= Bosiljka Srdić =

Serbian politician

Bosiljka Srdić (Босиљка Срдић; born 1958) is a politician in Serbia. She has served in the National Assembly of Serbia since October 2020 as a member of the Serbian Progressive Party.

==Private career==
Srdić has a bachelor's degree in political science. She lives in Kikinda.

==Politician==
===Municipal politics===
Srdić is the vice-present of the Progressive Party's city board in Kikinda. She was given the thirty-sixth position (out of thirty-nine) on the party's electoral list for the Kikinda municipal assembly in the 2012 Serbian local elections. The list won twelve mandates, and she was not returned.

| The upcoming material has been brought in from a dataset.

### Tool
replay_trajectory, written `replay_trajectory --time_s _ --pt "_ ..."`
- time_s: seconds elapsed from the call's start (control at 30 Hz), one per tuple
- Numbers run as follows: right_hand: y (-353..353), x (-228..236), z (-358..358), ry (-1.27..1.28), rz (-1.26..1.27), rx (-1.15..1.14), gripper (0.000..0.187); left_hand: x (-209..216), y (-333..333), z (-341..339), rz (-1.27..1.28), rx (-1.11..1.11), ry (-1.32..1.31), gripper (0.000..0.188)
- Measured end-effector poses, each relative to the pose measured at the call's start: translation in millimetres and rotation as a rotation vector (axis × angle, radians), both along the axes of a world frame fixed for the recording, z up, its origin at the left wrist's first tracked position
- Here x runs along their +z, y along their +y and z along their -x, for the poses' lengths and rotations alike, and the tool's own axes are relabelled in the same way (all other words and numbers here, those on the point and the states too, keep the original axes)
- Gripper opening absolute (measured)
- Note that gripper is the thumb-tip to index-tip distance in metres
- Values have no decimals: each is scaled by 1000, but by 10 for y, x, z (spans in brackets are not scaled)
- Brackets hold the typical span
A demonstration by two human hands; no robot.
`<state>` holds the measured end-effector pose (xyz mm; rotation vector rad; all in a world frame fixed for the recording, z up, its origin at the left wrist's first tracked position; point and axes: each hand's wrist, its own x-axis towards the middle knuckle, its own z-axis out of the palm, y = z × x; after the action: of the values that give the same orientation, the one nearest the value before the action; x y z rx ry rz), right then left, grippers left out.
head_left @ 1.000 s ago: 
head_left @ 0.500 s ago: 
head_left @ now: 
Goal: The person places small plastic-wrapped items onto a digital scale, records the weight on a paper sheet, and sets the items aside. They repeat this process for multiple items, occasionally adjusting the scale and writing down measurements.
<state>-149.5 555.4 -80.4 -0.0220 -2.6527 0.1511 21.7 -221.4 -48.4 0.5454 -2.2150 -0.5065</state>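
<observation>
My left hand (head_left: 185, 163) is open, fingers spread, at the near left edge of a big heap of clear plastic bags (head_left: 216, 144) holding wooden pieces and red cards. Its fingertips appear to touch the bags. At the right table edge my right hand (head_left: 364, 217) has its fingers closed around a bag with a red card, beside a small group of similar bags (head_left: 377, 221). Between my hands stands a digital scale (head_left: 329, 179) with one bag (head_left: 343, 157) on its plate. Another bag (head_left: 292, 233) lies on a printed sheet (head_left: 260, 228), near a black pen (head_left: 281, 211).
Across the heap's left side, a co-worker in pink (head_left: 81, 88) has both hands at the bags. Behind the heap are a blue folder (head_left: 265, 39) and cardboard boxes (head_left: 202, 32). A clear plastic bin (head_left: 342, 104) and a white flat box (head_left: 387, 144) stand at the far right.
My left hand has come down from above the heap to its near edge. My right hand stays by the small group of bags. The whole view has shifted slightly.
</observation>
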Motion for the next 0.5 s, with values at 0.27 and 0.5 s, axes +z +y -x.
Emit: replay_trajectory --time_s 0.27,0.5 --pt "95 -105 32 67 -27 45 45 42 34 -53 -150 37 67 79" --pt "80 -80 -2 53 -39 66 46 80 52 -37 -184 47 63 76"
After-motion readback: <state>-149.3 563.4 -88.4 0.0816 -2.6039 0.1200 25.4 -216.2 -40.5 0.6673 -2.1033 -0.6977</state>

She was promoted to the fourth position for the 2016 local elections and was elected when the list won a majority victory with twenty-six mandates. From 2016 to 2020, Srdić served as the city's deputy mayor. She received the fifteenth position on the party's list in the 2020 local elections and was elected to a second term when the list won an increased majority with twenty-eight mandates.

===Parliamentarian===
Srdić was awarded the 194th position on the Progressive Party's Aleksandar Vučić — For Our Children list for the 2020 Serbian parliamentary election and narrowly missed direct election when the list won a landslide majority with 188 of 250 mandates. She received a mandate on 28 October 2020 as the replacement for another party member. Srdić is a member of the parliamentary friendship groups with France, Italy, Norway, Russia, and Spain.